Rights groups laud Witchcraft ActThe endorsement of long-awaited Witchcraft Act by Parliament has generated hope among right activists that it will help minimise violence against women meted out on of witchcraft accusations
The Act prohibits accusing or assaulting a women on charge of practicing witchcraft and stipulates a jail term for five to ten years and a fine of Rs 50,000 if a person is found guilty of the offence.
Earlier, offenders were sentenced for only two years which according to lawyers helped them get bail easily.
The Act has categorised punishment on the severity of the offence which, activists say, will help exact fitting punishment to offenders.
“Earlier, all offenders were treated equally. As a result, serious offenders like the ones involved in the case of Kalli Kumari Bishwokarma had it easy, but now there is hope of them being duly punished,” said Advocate Meera Dhungana.
Five years ago, Bishwokarma, a 45-year old Dalit woman from Lalitpur, was locked up for two days by the locals, forcing her to admit that she was a witch. She was kicked, punched, hit with stones, and forced to eat excrement. The case was taken to the court but the offenders were released on bail in the absence of proper law.
Following the incident, National Women Commission in 2009 had proposed Ministry of Women, Children and Social Welfare to prepare a law regarding witchcraft related crimes.
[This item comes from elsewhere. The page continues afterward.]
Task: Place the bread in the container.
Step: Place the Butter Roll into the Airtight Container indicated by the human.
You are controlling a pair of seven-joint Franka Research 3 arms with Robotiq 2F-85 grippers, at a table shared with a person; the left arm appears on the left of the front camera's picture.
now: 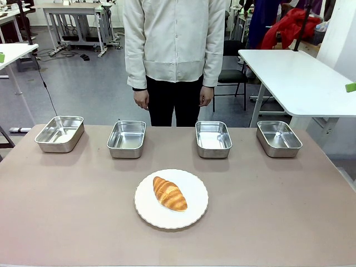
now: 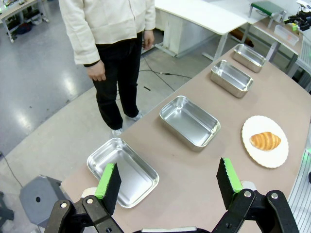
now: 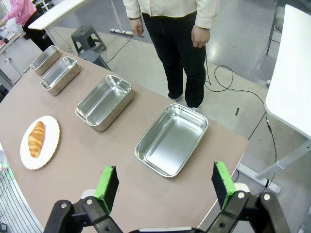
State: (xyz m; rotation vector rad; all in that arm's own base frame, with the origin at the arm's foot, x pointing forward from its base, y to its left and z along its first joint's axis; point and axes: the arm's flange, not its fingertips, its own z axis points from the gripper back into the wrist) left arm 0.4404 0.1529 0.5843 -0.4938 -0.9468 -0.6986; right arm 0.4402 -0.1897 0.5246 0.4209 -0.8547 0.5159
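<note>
bread (image 1: 169,193) on plate (image 1: 196,204) | plate centred on table (image 1: 67,217) | four trays (image 1: 125,151) in row behind plate | person (image 1: 174,50) beyond trays

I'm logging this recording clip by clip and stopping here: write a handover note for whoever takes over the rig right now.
Left hand: open, empty, above the table's left end.
Right hand: open, empty, above the right end.
Bread: lying on the white plate, mid-table, untouched.
Four steel trays in a row along the far edge, all empty; which one is meant cannot be told.
Person stands at the far side, arms down.
Done: nothing. Left: grasp the bread, set it in a tray.
</note>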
The new Act has a provision of maximum of three years sentence to those convicted of verbally abusing a woman accusing her of being a witch. The same punishment applies to those who mistreat or humiliate the family members of a woman accused of witchcraft.
The Act also stipulates a maximum sentence of five years to those found guilty of excommunicating or evicting a woman over witchcraft allegation. Similarly, those convicted with inflicting mental or physical torture to a woman over witchcraft allegation could face a jail time up to 10 years.
According to police report, around 30-40 cases of women tortured over witchcraft allegation are reported every year.
The police records, however, belie the actual number of witchcraft related crimes since many cases go unreported because often times the victims are helpless, poor and do not have means to get legal help.
“Along with strong law, there should also be a massive awareness campaign to bring down the incidence of a crime borne purely out of superstition,” said Babita Basnet, president of Media Advocacy.